The planned June 19 meeting likely will be one of the first volleys in a protracted battle to define the future of high bandwidth, short range wireless networking for emerging markets such as home networks. That's because many companies eager to deliver multi-Gbit local and personal area wireless network are converging on the 60-GHz band.
"From a regulatory point of view, 60 GHz is really the only cost-effective approach" for such high data rates, said an engineer involved in one of the efforts but who asked not to be named.
The IEEE 802.11 study group on very high throughput (VHT) will meet with the IEEE 802.15.3c group on wireless personal area networks on June 19. According to the rules of the IEEE, the newer VHT group must show it has technologies and market applications that are sufficiently different from the ongoing work of the .3c effort to gain approval from senior IEEE staff to draft its standard.
The VHT group is trying to pave the road map for WiFi used in millions of notebook computers and home networks and a growing number of cellphones and MP3 players. The .3c effort is aimed at delivering a new capability for personal area networks that, for example, could send uncompressed high definition video between a set-top box and a wall-mounted LCD TV.

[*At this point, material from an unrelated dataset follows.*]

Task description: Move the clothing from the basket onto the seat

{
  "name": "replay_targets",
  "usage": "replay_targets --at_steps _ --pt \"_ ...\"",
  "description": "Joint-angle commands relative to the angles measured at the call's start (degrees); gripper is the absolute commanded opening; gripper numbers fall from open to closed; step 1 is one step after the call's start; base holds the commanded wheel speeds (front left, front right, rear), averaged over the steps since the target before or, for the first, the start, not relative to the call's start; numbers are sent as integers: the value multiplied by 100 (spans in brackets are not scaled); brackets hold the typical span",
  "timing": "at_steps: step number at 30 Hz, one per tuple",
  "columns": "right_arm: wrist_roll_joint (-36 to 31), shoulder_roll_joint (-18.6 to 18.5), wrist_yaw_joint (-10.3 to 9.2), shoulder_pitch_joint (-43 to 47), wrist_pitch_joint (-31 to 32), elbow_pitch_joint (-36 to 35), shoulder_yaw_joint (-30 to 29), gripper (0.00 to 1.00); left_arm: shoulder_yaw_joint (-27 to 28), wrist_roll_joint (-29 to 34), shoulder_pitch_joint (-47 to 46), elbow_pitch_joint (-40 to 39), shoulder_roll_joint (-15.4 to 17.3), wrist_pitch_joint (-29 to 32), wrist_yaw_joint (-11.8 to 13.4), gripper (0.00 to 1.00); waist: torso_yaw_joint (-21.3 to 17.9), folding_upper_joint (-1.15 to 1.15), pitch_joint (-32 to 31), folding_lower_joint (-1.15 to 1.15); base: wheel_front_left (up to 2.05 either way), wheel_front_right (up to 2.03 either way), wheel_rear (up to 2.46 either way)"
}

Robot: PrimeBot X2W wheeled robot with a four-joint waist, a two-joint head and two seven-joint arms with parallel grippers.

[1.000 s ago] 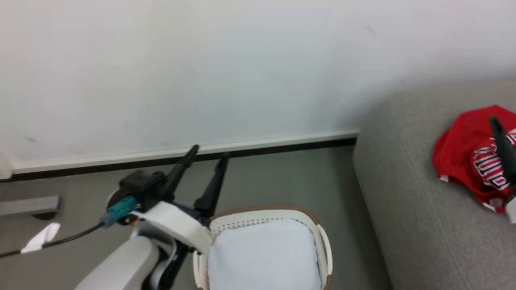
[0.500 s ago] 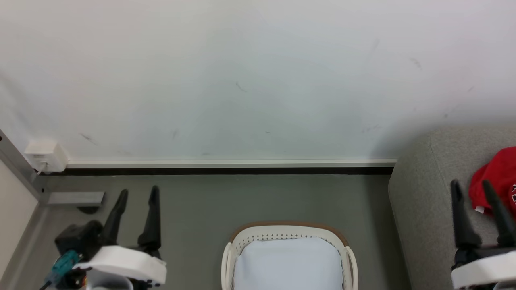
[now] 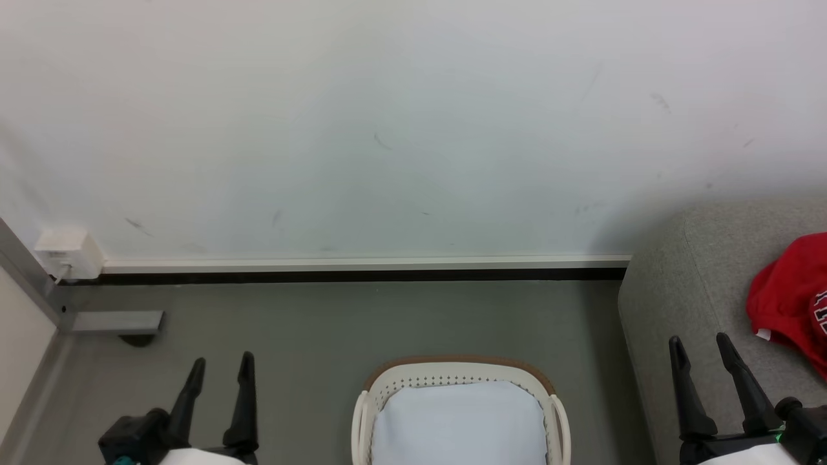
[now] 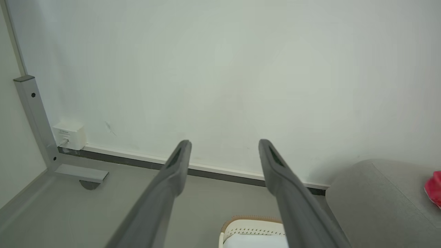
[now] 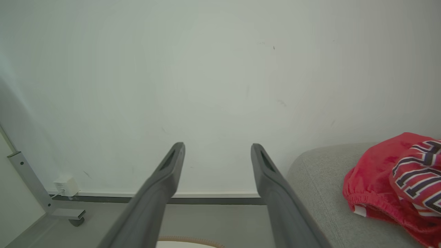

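judged the task done, or all but done. found the basket [image 3: 456, 361] on the floor [image 3: 387, 316] with its pale bottom bare and no red in the part shown; could not see its near end, cut off by the head view's lower edge. found the clothing [image 3: 785, 303] heaped on the sofa [image 3: 685, 284] at the right, well apart from the basket, red with striped lettering in the right wrist view. could not count the pieces in the heap. left nothing to carry, as far as shown, save perhaps a look at the basket's hidden end.

saw the left jaws released, fingers [image 3: 243, 400] spread and holding nothing, low at the left, beside the basket and over the floor. saw the right jaws released too, fingers [image 3: 687, 387] spread and empty, low at the right against the sofa, near the clothing but not touching it.

against a second before: allowed for a turned camera, given the shifted head view. even so, had the left jaws raised beside the basket's rim then, and the right jaws over the clothing. half a second before, with the view almost as now, had both pairs of fingers higher in the picture, the right pair just beside the clothing. drawn back and down since, to the lower corners. same bare basket and same heap on the sofa throughout.
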Motion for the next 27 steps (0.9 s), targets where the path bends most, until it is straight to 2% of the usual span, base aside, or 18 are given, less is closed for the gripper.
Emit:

"The two groups are trying to talk constructively in June to avoid fighting in July," said the source. "The leaders of both groups are doing a good job trying to get everyone to work together," he added.
In order to be technically different, the VHT group could define a standard that includes support for fast switching between Wi-Fi at 2.4, 5 and 60 GHz. It also could define a capability for devices to negotiate at the lower frequencies a move to high-bandwidth 60-GHz links, he added.
But defining different application spaces, something the IEEE also requires, could be tougher. The .3c group focused its standard on serving video distribution and high-bandwidth synchronization of devices.
Asked what apps the VHT group might define, the source said, "that's an answer I don't have yet."